A critical vulnerability in the simple-git library allows an attacker to bypass existing security controls and execute arbitrary code on the host machine.

This issue is a regression or bypass of previous fixes (CVE-2022-25860 and CVE-2022-25912). It allows an attacker to manipulate git command execution via the Node.js interface to achieve full remote code execution on the host machine. The vulnerability is typically exploited through maliciously crafted input passed to git commands.

A successful exploit grants the attacker the ability to run any command on the server hosting the Node.js application. This could lead to full system takeover, theft of source code, and unauthorized access to connected databases. The CVSS score of 9.8 reflects the high probability of exploitation and the devastating impact on the host environment.

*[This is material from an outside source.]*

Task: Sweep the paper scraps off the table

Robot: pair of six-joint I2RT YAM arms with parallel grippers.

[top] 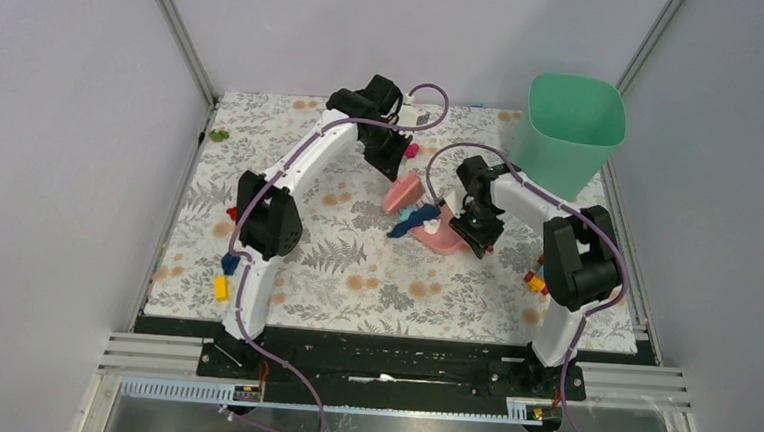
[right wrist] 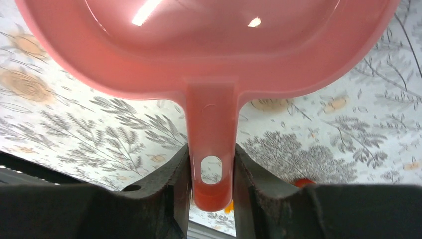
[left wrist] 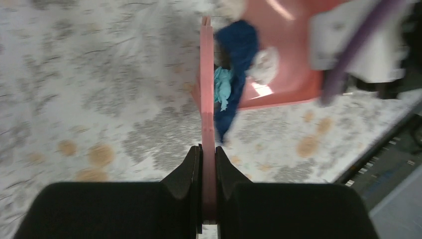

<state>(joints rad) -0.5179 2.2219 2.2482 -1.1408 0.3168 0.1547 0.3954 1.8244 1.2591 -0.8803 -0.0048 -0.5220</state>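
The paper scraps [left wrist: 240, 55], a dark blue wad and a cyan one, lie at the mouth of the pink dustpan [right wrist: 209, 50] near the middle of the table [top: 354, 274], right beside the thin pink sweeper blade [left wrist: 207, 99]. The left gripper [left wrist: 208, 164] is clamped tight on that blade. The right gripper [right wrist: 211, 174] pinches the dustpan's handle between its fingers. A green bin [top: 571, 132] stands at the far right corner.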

Immediate Action: Update the simple-git dependency in your Node.js applications to version 3.23.0 or the latest available version immediately.

Proactive Monitoring: Review application logs for unusual git command parameters or unexpected shell execution patterns originating from the Node.js process.

Compensating Controls: Implement strict input validation and sanitization for any user-supplied data that is passed to the simple-git interface.

Public Exploit Available: No

Due to the widespread use of simple-git in CI/CD pipelines and web applications, this vulnerability poses a significant risk. Developers must audit their package.json files and update to version 3.23.0 immediately to mitigate the risk of remote code execution.